Wozu dann aber Schillers Johanna? Etwa gar, um sich endlich einmal wieder an mythisch heldischem militärischem Schlachten laben zu können? Das französische Jungfräulein geht bekanntlich nicht gerade gnädig mit den englischen Eindringlingen um. Darauf läßt sich antworten, daß Gosch, Schiller getreulich folgend, zwar der Johanna religiös-verklärte Militanz nicht mindert, sie aber auch nicht forciert. Mit Solveig Krebs hat er eine Schauspielerin besetzt, die vom Typ her ganz selbstverständlich das redliche Mädchen vom Lande verkörpert; ein wenig naiv und linkisch, das lange Haar wirr um die Schultern hängend, den Blick kaum gen Himmel gerichtet, sondern brav begeistert und unschuldig in die Welt.
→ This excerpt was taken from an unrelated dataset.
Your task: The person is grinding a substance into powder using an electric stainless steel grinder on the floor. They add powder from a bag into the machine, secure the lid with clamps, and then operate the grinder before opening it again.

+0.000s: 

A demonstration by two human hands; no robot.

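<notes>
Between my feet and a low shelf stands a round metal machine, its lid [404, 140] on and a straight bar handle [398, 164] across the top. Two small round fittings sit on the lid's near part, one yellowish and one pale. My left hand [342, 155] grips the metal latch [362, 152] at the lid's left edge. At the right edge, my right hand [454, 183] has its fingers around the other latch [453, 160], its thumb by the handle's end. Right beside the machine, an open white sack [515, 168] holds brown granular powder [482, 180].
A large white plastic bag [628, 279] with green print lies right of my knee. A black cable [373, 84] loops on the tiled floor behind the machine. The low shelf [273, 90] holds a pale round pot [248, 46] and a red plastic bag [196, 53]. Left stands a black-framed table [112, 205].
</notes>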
Dies Kind der Natur, nicht robust zwar, eher zierlich, ficht seinen göttlichen Auftrag aus, wacker und bieder wie Schafehüten für die Familie. Ist ihre nationale Leidenschaft vielleicht hausbacken? Zumindest kommt sie nicht hysterisch daher oder gar gefährlich, sondern mit fröhlich-aufrichtigem Pathos. Dieser Johanna Handeln, selbst wenn sie ihre Fahne recht eigentlich unbeholfen-komisch in die Luft hält, ist in gewisser Weise von auffallender Gesundheit - wie just in Zeiten, als nationale Eintracht eines Volkes noch optimistisch mit Zukunft verknüpft war und nicht belastet mit verbrecherischer Vergangenheit.

Vermutlich deshalb griff Jürgen Gosch aufs Stück zurück: Um über Schwierigkeiten zu erzählen, nationale Eintracht zu erzielen. Jedenfalls führt er von der Fabel vor, was dazu an Widersprüchen in ihr steckt. Zum zentralen Vorgang wird die von Johanna herbeigezwungene Aussöhnung Karls des Siebenten mit dem abtrünnigen Philipp, dem Herzog von Burgund (Stephan Grossmann). Sorgfältig ausgespielt wird auch des Dauphins Zaudern. Der Karl von Ulrich Matthes ist kein dekadenter Schwächling, sondern ein standhaft friedfertiger Mensch. Er zieht wirklich erst in den Krieg, nachdem ihm Johannas Euphorie keine andere Möglichkeit mehr läßt. Und sehr glücklich über gewonnene Macht scheint er dann an der Seite seiner schönen Geliebten (Katharina Linder als Agnes Sorel) nicht zu sein. Der mickrige Krönungszug ist alles andere als ein Triumph.

Goschs Spiel stellt unaufdringlich die Frage: Braucht es ein Idol, gar ein religiös geprägtes, um nationale Versöhnung zu erreichen? Johanna, ob nun mit oder ohne himmlischen Beistand, scheitert tragisch. Liebe zu einem Ausländer wird ihr zum Verhängnis. Vielleicht hätte das treuherzige Mädchen einfach ein wenig schummeln sollen, als ihr Vater (Horst Lebinsky) sie doktrinär verhört.

Lauterkeit, zeigt sich, rentiert sich nicht. So etwas schwant selbst dem Feldherrn Talbor (knorrig-weise Jürgen Holtz), dem auf dem Schlachtfeld sterbenden englischen Okkupanten.

Auch Bildungstheater kann nachdenklich machen.